§ **What is being asked**: Give back every record exactly as written.
Data extract: Begin
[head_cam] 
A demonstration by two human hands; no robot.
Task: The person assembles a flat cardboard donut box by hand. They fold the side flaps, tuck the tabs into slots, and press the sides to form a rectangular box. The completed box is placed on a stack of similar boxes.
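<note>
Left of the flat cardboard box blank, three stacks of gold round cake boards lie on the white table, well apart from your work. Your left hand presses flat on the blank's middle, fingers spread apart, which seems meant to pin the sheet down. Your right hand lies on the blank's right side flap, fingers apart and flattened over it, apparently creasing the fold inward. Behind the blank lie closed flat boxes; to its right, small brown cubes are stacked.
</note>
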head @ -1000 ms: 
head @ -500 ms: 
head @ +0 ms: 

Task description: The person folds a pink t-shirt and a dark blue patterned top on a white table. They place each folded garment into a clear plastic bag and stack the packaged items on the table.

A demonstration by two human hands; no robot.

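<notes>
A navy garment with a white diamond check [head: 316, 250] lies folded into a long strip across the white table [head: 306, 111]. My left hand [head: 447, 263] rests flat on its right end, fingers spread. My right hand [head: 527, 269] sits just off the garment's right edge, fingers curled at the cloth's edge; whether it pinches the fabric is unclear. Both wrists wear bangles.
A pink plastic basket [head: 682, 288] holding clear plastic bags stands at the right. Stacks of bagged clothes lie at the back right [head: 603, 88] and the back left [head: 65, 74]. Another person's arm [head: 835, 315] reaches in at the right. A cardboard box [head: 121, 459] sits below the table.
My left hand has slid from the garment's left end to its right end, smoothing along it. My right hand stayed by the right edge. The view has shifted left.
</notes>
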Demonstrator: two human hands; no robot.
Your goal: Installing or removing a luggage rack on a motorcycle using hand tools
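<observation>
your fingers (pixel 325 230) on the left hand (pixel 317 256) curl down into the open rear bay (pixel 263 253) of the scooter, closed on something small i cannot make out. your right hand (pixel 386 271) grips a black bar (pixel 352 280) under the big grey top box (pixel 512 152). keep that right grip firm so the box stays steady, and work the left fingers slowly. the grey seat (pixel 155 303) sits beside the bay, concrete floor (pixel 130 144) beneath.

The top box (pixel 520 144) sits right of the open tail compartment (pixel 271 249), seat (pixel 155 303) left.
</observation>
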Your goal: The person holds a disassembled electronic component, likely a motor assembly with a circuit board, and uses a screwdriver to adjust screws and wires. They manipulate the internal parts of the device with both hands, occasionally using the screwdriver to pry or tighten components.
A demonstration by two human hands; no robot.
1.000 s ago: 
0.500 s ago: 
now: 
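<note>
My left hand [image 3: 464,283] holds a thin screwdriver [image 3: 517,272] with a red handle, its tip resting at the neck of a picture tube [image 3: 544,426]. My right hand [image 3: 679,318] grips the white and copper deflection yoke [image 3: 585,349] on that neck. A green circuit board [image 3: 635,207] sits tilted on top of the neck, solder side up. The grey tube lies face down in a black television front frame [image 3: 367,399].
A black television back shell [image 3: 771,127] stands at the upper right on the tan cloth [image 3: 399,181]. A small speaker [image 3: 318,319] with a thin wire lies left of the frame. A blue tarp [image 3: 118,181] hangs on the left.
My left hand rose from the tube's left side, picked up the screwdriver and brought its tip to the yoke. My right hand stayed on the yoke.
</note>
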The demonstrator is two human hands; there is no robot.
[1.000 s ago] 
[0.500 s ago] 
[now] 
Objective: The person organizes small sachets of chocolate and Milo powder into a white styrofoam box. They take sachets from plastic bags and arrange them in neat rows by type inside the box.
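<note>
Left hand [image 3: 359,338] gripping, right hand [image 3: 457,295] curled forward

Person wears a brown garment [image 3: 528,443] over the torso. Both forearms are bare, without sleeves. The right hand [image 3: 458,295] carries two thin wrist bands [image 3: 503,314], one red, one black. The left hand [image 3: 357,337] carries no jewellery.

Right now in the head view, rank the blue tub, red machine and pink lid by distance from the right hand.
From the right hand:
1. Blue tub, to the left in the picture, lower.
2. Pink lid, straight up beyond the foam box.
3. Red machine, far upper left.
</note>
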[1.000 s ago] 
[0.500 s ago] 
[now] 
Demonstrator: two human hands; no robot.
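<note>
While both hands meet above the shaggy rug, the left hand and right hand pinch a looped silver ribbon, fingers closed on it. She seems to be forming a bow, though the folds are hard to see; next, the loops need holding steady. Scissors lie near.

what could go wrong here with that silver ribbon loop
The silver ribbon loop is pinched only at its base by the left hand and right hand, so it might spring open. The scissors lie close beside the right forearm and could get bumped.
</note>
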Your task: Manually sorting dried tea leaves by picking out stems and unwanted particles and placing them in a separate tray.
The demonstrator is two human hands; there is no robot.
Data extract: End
§ **Response below**:
[head_cam] 
A demonstration by two human hands; no robot.
Task: The person assembles a flat cardboard donut box by hand. They fold the side flaps, tuck the tabs into slots, and press the sides to form a rectangular box. The completed box is placed on a stack of similar boxes.
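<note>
Left of the flat cardboard box blank, three stacks of gold round cake boards lie on the white table, well apart from your work. Your left hand presses flat on the blank's middle, fingers spread apart, which seems meant to pin the sheet down. Your right hand lies on the blank's right side flap, fingers apart and flattened over it, apparently creasing the fold inward. Behind the blank lie closed flat boxes; to its right, small brown cubes are stacked.
</note>
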head @ -1000 ms: 
head @ -500 ms: 
head @ +0 ms: 

Task description: The person folds a pink t-shirt and a dark blue patterned top on a white table. They place each folded garment into a clear plastic bag and stack the packaged items on the table.

A demonstration by two human hands; no robot.

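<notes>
A navy garment with a white diamond check [head: 316, 250] lies folded into a long strip across the white table [head: 306, 111]. My left hand [head: 447, 263] rests flat on its right end, fingers spread. My right hand [head: 527, 269] sits just off the garment's right edge, fingers curled at the cloth's edge; whether it pinches the fabric is unclear. Both wrists wear bangles.
A pink plastic basket [head: 682, 288] holding clear plastic bags stands at the right. Stacks of bagged clothes lie at the back right [head: 603, 88] and the back left [head: 65, 74]. Another person's arm [head: 835, 315] reaches in at the right. A cardboard box [head: 121, 459] sits below the table.
My left hand has slid from the garment's left end to its right end, smoothing along it. My right hand stayed by the right edge. The view has shifted left.
</notes>
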Demonstrator: two human hands; no robot.
Your goal: Installing or removing a luggage rack on a motorcycle using hand tools
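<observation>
your fingers (pixel 325 230) on the left hand (pixel 317 256) curl down into the open rear bay (pixel 263 253) of the scooter, closed on something small i cannot make out. your right hand (pixel 386 271) grips a black bar (pixel 352 280) under the big grey top box (pixel 512 152). keep that right grip firm so the box stays steady, and work the left fingers slowly. the grey seat (pixel 155 303) sits beside the bay, concrete floor (pixel 130 144) beneath.

The top box (pixel 520 144) sits right of the open tail compartment (pixel 271 249), seat (pixel 155 303) left.
</observation>
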Your goal: The person holds a disassembled electronic component, likely a motor assembly with a circuit board, and uses a screwdriver to adjust screws and wires. They manipulate the internal parts of the device with both hands, occasionally using the screwdriver to pry or tighten components.
A demonstration by two human hands; no robot.
1.000 s ago: 
0.500 s ago: 
now: 
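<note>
My left hand [image 3: 464,283] holds a thin screwdriver [image 3: 517,272] with a red handle, its tip resting at the neck of a picture tube [image 3: 544,426]. My right hand [image 3: 679,318] grips the white and copper deflection yoke [image 3: 585,349] on that neck. A green circuit board [image 3: 635,207] sits tilted on top of the neck, solder side up. The grey tube lies face down in a black television front frame [image 3: 367,399].
A black television back shell [image 3: 771,127] stands at the upper right on the tan cloth [image 3: 399,181]. A small speaker [image 3: 318,319] with a thin wire lies left of the frame. A blue tarp [image 3: 118,181] hangs on the left.
My left hand rose from the tube's left side, picked up the screwdriver and brought its tip to the yoke. My right hand stayed on the yoke.
</note>
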The demonstrator is two human hands; there is no robot.
[1.000 s ago] 
[0.500 s ago] 
[now] 
Objective: The person organizes small sachets of chocolate and Milo powder into a white styrofoam box. They take sachets from plastic bags and arrange them in neat rows by type inside the box.
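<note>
Left hand [image 3: 359,338] gripping, right hand [image 3: 457,295] curled forward

Person wears a brown garment [image 3: 528,443] over the torso. Both forearms are bare, without sleeves. The right hand [image 3: 458,295] carries two thin wrist bands [image 3: 503,314], one red, one black. The left hand [image 3: 357,337] carries no jewellery.

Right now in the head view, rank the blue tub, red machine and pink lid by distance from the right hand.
From the right hand:
1. Blue tub, to the left in the picture, lower.
2. Pink lid, straight up beyond the foam box.
3. Red machine, far upper left.
</note>
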[1.000 s ago] 
[0.500 s ago] 
[now] 
Demonstrator: two human hands; no robot.
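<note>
While both hands meet above the shaggy rug, the left hand and right hand pinch a looped silver ribbon, fingers closed on it. She seems to be forming a bow, though the folds are hard to see; next, the loops need holding steady. Scissors lie near.

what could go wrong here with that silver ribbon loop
The silver ribbon loop is pinched only at its base by the left hand and right hand, so it might spring open. The scissors lie close beside the right forearm and could get bumped.
</note>
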Your task: Manually sorting dried tea leaves by picking out stems and unwanted particles and placing them in a separate tray.
The demonstrator is two human hands; there is no robot.

What appears above is the complete answer to the exercise.